RVENet

A Large Echocardiographic Dataset for the Deep Learning-Based Assessment of Right Ventricular Function

BACKGROUND

Two-dimensional (2D) echocardiography is the most frequently performed imaging test to assess right ventricular (RV) function. However, conventional 2D parameters are unable to reliably capture RV dysfunction across the entire spectrum of cardiac diseases. Three-dimensional (3D) echocardiography-derived RV ejection fraction (RVEF) – a sensitive and reproducible parameter that has been validated against cardiac magnetic resonance imaging – can bypass most of their limitations. Nonetheless, 3D echocardiography has limited availability, is more time-consuming, and requires significant human expertise. Therefore, novel automated tools that utilize readily available and routinely acquired 2D echocardiographic recordings to predict RVEF and detect RV dysfunction reliably would be highly desirable. To enable the implementation of such innovative solutions, publicly available and sufficiently large dedicated datasets would be pivotal. Motivated by this, we created the RVENet dataset comprising 3,583 labeled echocardiographic videos of 831 individuals.

PURPOSE

The RVENet dataset was primarily designed to enable the training and evaluation of deep learning models that predict RVEF from 2D echocardiographic videos. The fact that each 2D video is labeled with a 3D echocardiography-derived RVEF value makes our dataset one of its kind. Beyond serving as a benchmark dataset in the task mentioned above, the RVENet dataset may represent a valuable resource for several other research projects in the intersection of computer vision and cardiovascular imaging.

DATASET

The RVENet dataset consists of two major components: (i) a large set of echocardiographic videos (in DICOM format) and (ii) the corresponding labels and additional patient or video-related data (in a single separate CSV file).
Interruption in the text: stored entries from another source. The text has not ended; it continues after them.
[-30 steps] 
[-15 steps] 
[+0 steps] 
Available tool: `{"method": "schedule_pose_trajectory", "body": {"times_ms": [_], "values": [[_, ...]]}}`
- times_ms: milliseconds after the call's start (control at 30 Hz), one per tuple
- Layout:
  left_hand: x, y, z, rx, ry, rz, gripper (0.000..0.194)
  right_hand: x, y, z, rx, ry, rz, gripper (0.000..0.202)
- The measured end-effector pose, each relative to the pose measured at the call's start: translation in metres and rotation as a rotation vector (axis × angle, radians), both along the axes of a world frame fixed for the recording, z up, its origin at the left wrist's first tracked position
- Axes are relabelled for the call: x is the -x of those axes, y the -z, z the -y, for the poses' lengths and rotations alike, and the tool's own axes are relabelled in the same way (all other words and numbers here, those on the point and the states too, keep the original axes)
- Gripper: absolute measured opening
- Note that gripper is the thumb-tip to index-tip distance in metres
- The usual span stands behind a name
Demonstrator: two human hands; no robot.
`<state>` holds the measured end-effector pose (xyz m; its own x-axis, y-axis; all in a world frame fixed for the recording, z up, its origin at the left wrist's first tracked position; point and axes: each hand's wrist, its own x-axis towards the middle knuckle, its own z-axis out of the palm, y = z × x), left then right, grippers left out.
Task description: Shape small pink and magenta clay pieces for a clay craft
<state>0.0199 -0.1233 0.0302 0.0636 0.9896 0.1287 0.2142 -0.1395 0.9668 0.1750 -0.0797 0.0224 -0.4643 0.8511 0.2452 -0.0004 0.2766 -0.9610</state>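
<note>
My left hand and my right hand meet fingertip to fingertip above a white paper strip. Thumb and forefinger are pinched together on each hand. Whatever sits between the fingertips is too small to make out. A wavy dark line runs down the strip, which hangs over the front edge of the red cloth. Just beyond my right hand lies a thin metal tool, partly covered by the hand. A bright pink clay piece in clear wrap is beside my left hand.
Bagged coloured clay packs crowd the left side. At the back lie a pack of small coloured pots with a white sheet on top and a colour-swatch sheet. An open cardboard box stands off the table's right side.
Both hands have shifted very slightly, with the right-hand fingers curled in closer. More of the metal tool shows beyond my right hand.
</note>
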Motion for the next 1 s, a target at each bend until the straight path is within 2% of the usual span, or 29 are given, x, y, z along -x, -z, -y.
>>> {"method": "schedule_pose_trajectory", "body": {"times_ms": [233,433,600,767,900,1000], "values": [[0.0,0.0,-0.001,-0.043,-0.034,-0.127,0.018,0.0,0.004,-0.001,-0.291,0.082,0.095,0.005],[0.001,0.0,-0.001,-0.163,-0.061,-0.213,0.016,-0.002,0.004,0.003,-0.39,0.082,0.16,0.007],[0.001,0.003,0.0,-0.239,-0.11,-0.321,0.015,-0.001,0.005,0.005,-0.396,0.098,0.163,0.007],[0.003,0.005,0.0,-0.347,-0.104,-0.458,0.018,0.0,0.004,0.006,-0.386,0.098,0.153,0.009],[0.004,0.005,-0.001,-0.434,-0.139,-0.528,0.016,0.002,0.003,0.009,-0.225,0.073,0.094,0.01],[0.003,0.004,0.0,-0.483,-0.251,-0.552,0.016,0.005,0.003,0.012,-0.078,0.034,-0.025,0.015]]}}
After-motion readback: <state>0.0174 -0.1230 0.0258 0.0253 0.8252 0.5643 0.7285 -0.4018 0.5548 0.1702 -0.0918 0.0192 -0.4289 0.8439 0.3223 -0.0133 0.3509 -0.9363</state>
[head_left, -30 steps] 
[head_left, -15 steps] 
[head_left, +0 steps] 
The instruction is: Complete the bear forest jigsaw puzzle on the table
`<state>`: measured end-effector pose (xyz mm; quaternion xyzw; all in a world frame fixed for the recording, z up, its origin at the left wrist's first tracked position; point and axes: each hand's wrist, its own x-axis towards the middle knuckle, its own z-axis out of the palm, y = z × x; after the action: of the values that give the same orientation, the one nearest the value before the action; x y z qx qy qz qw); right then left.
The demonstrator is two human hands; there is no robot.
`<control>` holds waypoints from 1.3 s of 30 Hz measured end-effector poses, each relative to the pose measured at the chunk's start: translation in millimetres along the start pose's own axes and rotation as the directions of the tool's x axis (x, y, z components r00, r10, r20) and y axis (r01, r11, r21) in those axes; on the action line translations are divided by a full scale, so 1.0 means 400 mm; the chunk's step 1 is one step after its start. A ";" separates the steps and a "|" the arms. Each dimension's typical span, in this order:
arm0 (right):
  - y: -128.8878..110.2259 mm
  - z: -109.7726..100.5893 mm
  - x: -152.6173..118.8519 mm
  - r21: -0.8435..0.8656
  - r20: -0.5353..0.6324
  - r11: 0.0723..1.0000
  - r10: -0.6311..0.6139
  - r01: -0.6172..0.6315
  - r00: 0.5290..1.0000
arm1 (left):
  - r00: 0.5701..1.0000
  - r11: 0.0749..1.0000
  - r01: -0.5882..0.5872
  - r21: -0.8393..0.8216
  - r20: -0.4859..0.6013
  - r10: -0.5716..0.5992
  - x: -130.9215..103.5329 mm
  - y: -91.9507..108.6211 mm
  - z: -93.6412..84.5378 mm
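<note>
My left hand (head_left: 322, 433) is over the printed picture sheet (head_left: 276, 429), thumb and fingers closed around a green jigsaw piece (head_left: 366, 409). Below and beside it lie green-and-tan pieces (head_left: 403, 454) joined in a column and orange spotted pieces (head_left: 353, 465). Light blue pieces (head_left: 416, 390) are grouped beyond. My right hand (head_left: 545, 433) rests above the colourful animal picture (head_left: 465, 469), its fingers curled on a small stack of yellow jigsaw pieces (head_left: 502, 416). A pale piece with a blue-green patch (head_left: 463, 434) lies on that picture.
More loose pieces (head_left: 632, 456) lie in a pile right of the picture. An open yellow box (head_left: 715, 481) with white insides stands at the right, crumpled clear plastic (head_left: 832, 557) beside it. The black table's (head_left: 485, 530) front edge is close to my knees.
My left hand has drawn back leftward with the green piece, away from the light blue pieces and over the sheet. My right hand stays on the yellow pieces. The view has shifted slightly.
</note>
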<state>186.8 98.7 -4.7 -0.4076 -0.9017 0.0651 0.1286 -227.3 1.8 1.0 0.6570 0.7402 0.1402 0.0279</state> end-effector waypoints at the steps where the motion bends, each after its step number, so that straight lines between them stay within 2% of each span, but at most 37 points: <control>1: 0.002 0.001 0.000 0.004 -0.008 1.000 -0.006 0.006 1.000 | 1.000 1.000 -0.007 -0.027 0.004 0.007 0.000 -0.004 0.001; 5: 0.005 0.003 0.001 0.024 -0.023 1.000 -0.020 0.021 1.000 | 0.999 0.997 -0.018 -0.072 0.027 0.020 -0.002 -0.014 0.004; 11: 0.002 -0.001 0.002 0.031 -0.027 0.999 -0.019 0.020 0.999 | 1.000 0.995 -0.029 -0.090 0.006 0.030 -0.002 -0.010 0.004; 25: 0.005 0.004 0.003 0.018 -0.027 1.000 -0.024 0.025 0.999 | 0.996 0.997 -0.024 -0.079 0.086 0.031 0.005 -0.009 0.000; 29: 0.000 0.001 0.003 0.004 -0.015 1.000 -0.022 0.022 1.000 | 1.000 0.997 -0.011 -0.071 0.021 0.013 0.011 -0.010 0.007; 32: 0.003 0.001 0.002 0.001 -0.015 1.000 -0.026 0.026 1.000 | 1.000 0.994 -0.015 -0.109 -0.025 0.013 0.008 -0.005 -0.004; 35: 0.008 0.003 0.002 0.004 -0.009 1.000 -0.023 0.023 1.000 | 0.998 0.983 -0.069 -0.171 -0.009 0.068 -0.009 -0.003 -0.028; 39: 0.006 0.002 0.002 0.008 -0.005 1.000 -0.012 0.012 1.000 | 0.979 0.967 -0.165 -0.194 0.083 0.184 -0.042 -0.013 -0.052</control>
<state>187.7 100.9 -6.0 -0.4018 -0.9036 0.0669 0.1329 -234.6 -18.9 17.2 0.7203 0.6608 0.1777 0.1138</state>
The RVENet dataset contains 3,583 2D apical four-chamber view echocardiographic videos from 944 examinations of 831 individuals in DICOM format. Each subject underwent one or more 3D transthoracic echocardiographic examinations between November 2013 and March 2021 at the Heart and Vascular Center of Semmelweis University. The dataset comprises ten distinct subgroups of subjects: (i) healthy adult volunteers (n=192), (ii) healthy pediatric volunteers (n=54), (iii) elite athletes (n=139), (iv) patients with heart failure and reduced left ventricular EF (LVEF, n=98), (v) patients with LV non-compaction cardiomyopathy (n=27), (vi) patients with aortic valve disease (n=85), (vii) patients with mitral valve disease (n=70), (viii) patients who underwent orthotopic heart transplantation (n=87), (ix) pediatric patients who underwent kidney transplantation (n=23), and (x) others (n=56).
Except for removing DICOM tags containing protected health information, no preprocessing was performed on the videos. Files were named according to the following naming convention: [patient hash]_[# of the echocardiographic examination of the given patient]_[# of the video in the given examination].dcm.

Apical four-chamber view video of a healthy individual
Apical four-chamber view video of a heart failure patient

A comprehensive list and description of the labels are provided in Table 1. RV end-diastolic and end-systolic volumes, as well as RVEF, were computed from 3D echocardiographic recordings using a commercially available software solution (4D RV Function 2, TomTec Imaging, Unterschleissheim, Germany). These parameters were calculated only once for each echocardiographic examination. However, an examination may contain multiple 2D apical four-chamber view videos; thus, the same label was linked to all 2D videos within that given examination. Of note, the 3D recordings are not published as part of the dataset.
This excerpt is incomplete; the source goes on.